What led this 14-year-old to work for period awareness through Project Pragati in rural India
Shocked to learn about menstruation being a reason for girls to quit school, Ananya Malde started an awareness drive for the rural population of her home state of Gujarat about puberty and menstrual hygiene.
Fourteen-year-old Ananya Malde was well aware of the science behind menstruation. She had learned in her biology class that it is a natural bodily function for women to menstruate every month as they shed the uterus (endometrium) lining.
However, she discovered the social taboo surrounding menstruation when her house help's younger sister had to quit school from seventh grade due to periods.
"They had a big function announcing that she is now at a marriageable age due to the period. I was pretty shocked to hear that and was not aware of how big a problem it is till then because to me, it definitely did not seem like a reason to drop out of school," she tells HerStory.
Further research online showed that the period impeding opportunities for young girls is a larger societal problem. As many as 23 million girls quit school due to the lack of proper menstrual hygiene to learn comfortably in schools, according to a report published by Dasra.
This prompted Ananya to start Project Pragati which aims to debunk the superstitions and support young girls in rural areas by providing period products.
Changing period perception
A grade nine student at National Public School Indiranagar in Bengaluru, Ananya joined the 1M1B Future leader programme, a UN-accredited non-profit initiative co-founded by Manav Subodh to nurture one million young changemakers.
By November 2020, she kickstarted the project with a focus on her home state Gujarat as her fluency in the regional language would help her to connect better with the rural population.
Through NGO partners of 1M1B foundation, Ananya spoke to the sarpanch of three villages and about a hundred school-going girls to gauge their understanding of period.
She noted a huge lack of awareness and education about periods among young girls and their parents as well.
“The parents do not know what periods are and why they occur in women. The school teachers who know wouldn’t teach the subject in detail and just skim through the subject telling the class that girls get periods and that's it. They are ashamed to teach or explain to them,” she says.
Lack of access to menstrual care facilities like sanitary napkins or the means to dispose of them is also a challenge. Many use clothes as they either don’t have access to pads in the vicinity or simply can't afford them.
One awareness drive at a time
After the field research, the teenager decided to conduct awareness drives and fill in the resources gap to address the problem. However, it took a lot of convincing for the school principals to allow her to conduct awareness sessions.
Once permitted, she designed a comprehensive menstrual health curriculum that includes everything from puberty, adolescence to period and hormonal changes in the female body in Gujarati language as most resources available online are in English or Hindi.
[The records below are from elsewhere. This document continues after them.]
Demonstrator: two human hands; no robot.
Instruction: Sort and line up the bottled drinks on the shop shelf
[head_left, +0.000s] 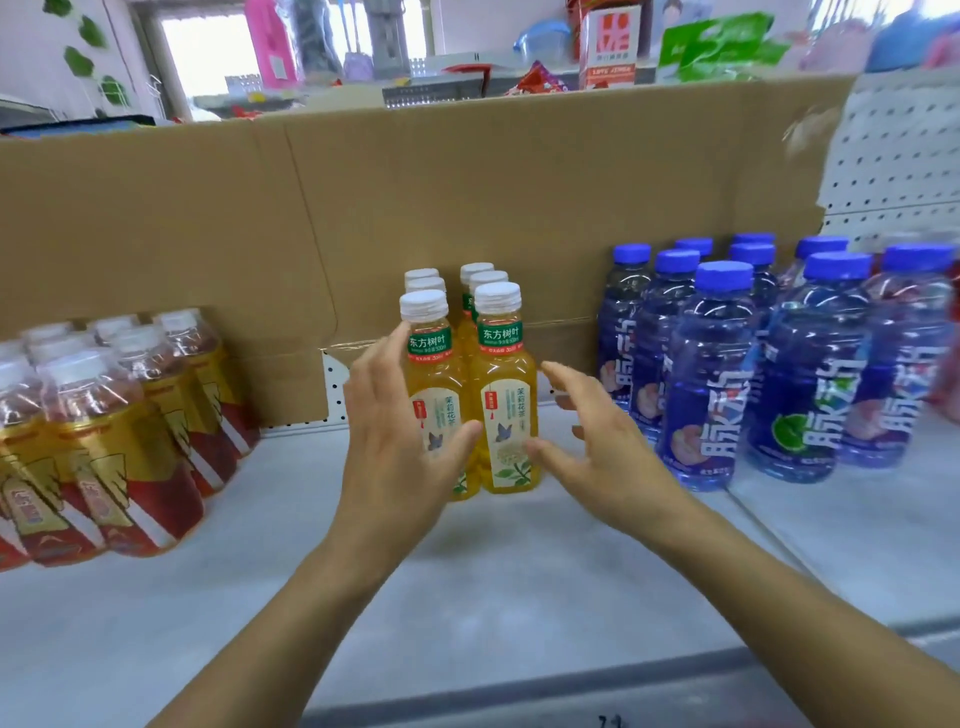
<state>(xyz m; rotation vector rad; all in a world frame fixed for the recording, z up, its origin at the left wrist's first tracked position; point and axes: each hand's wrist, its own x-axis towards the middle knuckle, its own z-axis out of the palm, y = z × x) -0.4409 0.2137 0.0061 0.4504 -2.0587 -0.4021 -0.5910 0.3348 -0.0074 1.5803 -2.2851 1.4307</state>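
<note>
I am reaching in from the bottom of the frame, both forearms crossing the bare front of the shelf. In the centre I am holding my left hand against the tea bottles. Its fingers are lying straight along the left side of the front-left one and the thumb is crossing its label, pressing rather than clasping. My right hand is hovering just beside the front-right one, with fingers spread, loosely curved and gripping nothing. Whether its thumb tip is touching the label I cannot tell.

I am bracketing the group from both sides, I judge, so that the two files can be squared and nudged as one block instead of bottle by bottle. The tea bottles are standing upright in two files of three, touching, and running back toward the cardboard.

Each kind is keeping to its own patch. The red bottles are bunching at the lower left, well apart from my left hand. The blue bottles are filling the right side in files, near my right hand but clear of it. The open strips of shelf between the groups are giving me room to slide the tea sideways.

Behind everything the cardboard is standing as a back wall, so the rows have something to stop against. A pegboard is showing at the upper right, and blurred goods are lining the top edge.
</note>
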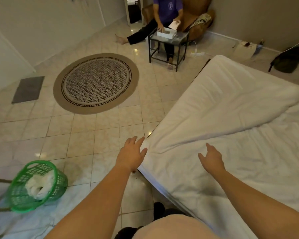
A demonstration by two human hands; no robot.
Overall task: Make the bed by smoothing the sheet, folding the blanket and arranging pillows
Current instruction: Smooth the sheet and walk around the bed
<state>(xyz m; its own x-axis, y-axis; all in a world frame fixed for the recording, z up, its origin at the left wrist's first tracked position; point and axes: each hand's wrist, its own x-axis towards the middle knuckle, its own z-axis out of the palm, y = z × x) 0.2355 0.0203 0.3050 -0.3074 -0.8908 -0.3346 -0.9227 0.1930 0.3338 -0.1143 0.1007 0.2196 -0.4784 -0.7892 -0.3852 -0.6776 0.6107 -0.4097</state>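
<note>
**Left hand pinches the blanket at the bed's edge, right hand loose over the sheet**

At the far left of the frame a grey mat (28,89) lies flat on the tiled floor. Below it, in the lower left, a green basket (22,190) stands tilted with white cloth (37,185) bundled inside. A round patterned rug (95,83) lies in the upper middle-left, well apart from the bed.

Just left of centre and low in the frame, the left hand (132,155) reaches to the near edge of the bed. Its thumb and fingers are closed on a gathered bit of the white blanket (223,100). Creases fan out from that pinch toward the upper right. The blanket is a thick layer covering the upper right part of the bed, and its folded edge runs diagonally across the mattress.

At the top centre, a person in a purple shirt (167,9) sits behind a small dark-framed table (179,39), hands at a white box (167,33) on it.

Right of centre, the right hand (211,159) is spread and relaxed, grasping nothing, low over the wrinkled white sheet (248,169). Whether it touches the fabric I cannot tell. The sheet fills the lower right of the frame, below the blanket's fold.

In the upper right corner a dark backpack (288,60) lies on the floor by the wall.
</note>
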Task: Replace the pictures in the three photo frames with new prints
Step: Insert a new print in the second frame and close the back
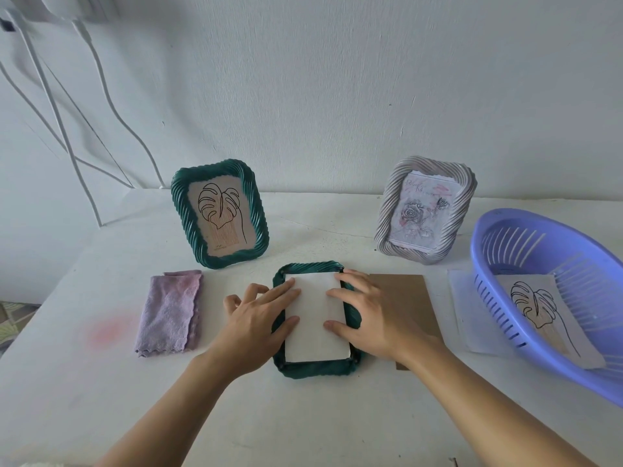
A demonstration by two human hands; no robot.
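Observation:
A green frame [317, 368] lies face down at the middle of the white table, with a white print [315, 335] lying blank side up in its back opening. My left hand [256, 318] and my right hand [364, 315] rest on the print's two sides with straight fingers. A second green frame [219, 214] stands at the back left and shows a leaf drawing. At the back right stands a silver frame [426, 210] with a rose picture. A brown backing board [409, 298] lies flat under my right hand.
A folded lilac cloth [170, 311] lies left of the flat frame. A purple slotted basket [553, 298] at the right edge holds a leaf print [536, 308], with white sheets [472, 315] beneath it. White cables [101, 96] hang on the wall at left.

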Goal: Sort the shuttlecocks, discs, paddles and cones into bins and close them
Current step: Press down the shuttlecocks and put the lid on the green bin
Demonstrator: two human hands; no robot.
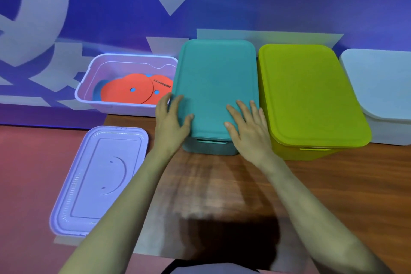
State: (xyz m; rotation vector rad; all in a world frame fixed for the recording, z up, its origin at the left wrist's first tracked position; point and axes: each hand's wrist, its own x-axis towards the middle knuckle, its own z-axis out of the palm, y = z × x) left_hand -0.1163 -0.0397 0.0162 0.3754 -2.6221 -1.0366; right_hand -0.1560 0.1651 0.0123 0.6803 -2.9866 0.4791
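Observation:
A teal bin (211, 149) stands in the middle of the wooden table with its teal lid (215, 82) lying on top. My left hand (171, 118) rests on the lid's near left edge with its fingers spread. Flat on the lid's near right part lies my right hand (246, 124), fingers straight. To the left, an open white bin (124, 105) holds several orange discs (129, 93). Its white lid (97, 180) lies flat at the table's near left. A green bin (295, 151) under a green lid (309, 93) stands to the right.
A white lidded bin (382, 95) stands at the far right. The wooden table (222, 196) stretches between me and the bins. Behind the bins rises a blue and grey wall. A red floor shows at the left.

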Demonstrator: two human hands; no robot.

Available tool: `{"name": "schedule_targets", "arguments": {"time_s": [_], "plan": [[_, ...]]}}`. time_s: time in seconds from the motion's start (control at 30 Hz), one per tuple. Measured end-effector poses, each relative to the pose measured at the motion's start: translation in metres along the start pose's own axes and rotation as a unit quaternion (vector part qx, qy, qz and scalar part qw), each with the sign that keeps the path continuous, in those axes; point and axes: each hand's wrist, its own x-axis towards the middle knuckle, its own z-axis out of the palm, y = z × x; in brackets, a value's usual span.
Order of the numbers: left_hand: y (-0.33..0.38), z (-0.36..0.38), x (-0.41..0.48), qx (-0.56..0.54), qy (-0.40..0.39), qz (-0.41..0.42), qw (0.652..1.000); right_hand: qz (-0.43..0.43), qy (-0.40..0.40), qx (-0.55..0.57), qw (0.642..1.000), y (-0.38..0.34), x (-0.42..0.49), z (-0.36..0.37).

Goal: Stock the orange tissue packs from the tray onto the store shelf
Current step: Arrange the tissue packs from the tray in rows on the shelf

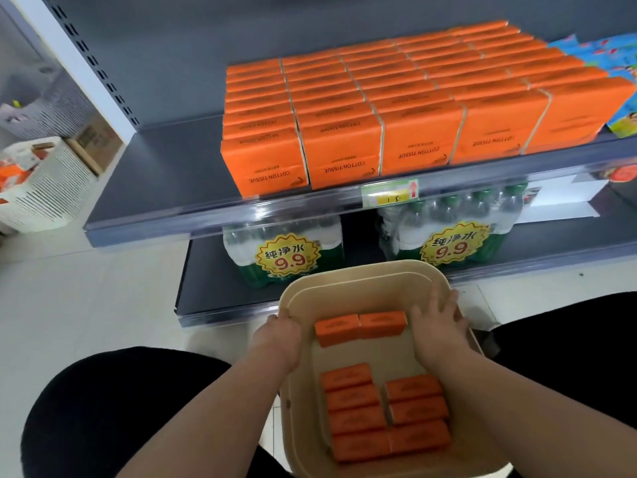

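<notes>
Beige tray [362,269] sits low between the person's knees, in front of the shelf unit. Left hand [279,334] grips the tray's left rim. Right hand [437,326] holds the right rim, thumb inside. Two orange tissue packs [360,327] lie end to end across the tray's middle. A larger cluster [382,412] lies flat at its near end. On the shelf [155,188], stocked orange packs [396,108] stand in tight rows from front edge to back. A price tag [389,194] is on the front edge. Bottled water multipacks [282,251] stand on the lower shelf.
</notes>
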Motion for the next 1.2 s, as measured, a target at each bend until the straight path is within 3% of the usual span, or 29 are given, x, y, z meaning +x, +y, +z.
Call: {"name": "schedule_targets", "arguments": {"time_s": [0.2, 0.4, 0.83, 1.07, 1.2], "plan": [[-0.020, 0.008, -0.002, -0.061, 0.032, 0.006, 0.998, 0.015, 0.004, 0.020, 1.000, -0.017, 0.001, -0.003], [-0.020, 0.014, -0.008, -0.267, 0.114, -0.034, 0.956, 0.071, 0.028, 0.080, 0.994, -0.003, 0.005, -0.007], [-0.035, 0.013, 0.010, -0.262, 0.096, -0.121, 0.953, 0.098, 0.000, 0.078, 0.992, -0.042, 0.008, -0.005], [-0.098, 0.038, -0.011, -0.284, 0.116, -0.188, 0.933, 0.019, 0.031, 0.102, 0.994, -0.105, -0.007, -0.007], [-0.119, 0.037, -0.020, -0.279, 0.105, -0.184, 0.937, -0.019, 0.026, 0.092, 0.995, -0.121, -0.015, -0.006]]}}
She then conducted awareness sessions, explaining the science behind menstruation for girls aged ten to 18.
“They were very open and comfortable talking to me about periods and asking questions that they couldn't ask their parents and teachers. Because I was their age, the sessions went better than expected,” she adds.
In April 2021, she started an online fundraiser and collected Rs 5.5 lakh which went towards providing sanitary napkins and getting incinerators installed in schools for pad disposal.
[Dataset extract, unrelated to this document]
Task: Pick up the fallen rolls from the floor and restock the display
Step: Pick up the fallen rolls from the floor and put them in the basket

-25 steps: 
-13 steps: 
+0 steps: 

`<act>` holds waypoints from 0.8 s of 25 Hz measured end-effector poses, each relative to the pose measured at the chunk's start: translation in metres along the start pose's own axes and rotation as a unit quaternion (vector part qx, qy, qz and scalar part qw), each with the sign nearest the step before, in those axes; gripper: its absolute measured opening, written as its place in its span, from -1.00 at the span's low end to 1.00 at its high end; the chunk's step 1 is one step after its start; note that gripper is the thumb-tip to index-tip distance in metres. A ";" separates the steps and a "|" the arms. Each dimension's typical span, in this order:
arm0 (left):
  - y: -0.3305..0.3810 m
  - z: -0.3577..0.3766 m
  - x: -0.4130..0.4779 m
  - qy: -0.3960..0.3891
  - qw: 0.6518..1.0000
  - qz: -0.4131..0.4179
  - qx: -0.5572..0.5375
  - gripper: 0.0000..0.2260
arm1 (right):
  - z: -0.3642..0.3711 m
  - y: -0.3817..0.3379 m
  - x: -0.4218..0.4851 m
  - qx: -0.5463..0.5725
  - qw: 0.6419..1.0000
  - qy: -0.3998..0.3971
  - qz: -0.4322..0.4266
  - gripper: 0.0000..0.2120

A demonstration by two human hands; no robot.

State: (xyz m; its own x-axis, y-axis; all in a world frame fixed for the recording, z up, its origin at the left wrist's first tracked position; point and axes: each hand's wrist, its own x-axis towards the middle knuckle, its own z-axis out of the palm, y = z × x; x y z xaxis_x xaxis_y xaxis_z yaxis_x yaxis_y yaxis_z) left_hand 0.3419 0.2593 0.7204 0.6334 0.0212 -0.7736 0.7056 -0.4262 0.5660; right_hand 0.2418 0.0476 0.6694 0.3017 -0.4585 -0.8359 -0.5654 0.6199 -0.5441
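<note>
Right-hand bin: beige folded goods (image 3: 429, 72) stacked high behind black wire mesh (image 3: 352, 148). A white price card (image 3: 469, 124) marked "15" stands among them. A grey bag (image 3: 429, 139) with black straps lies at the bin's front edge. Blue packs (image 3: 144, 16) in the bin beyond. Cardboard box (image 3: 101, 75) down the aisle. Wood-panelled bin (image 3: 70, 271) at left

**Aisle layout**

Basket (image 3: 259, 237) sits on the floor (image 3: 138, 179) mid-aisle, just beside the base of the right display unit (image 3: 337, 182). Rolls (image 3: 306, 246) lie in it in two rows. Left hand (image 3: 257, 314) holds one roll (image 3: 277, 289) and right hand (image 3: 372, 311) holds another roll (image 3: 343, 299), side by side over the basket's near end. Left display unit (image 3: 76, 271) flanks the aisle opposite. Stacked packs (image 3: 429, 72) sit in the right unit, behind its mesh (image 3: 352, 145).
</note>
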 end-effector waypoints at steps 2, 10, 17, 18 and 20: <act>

She went to Gujarat again in December and this time, travelled to remote areas of the Rann of Kutch where salt workers live in shacks for nine months from October to June. Separate shacks have also been set up by NGOs for the children as classrooms. But everyone has not heard of sanitary pads before.
Ananya says her awareness sessions have been especially impactful to them as she taught how to wear a pad, its disposal, and general menstrual hygiene.
So far, she has distributed over 30,000 sanitary pads and installed incinerators in two schools, one each in Kutch and Vadodara.
However, COVID-19 was a huge barrier as she could not travel to Gujarat from Bengaluru for more field work.
The young changemaker now has a list of English-medium, government schools in Bengaluru where she hopes to contribute positively through awareness sessions. Working in Bengaluru has earlier been a challenge as she does not speak Kannada.
She has also been selected to present her work at the 1M1B Summit at the United Nations headquarter in New York.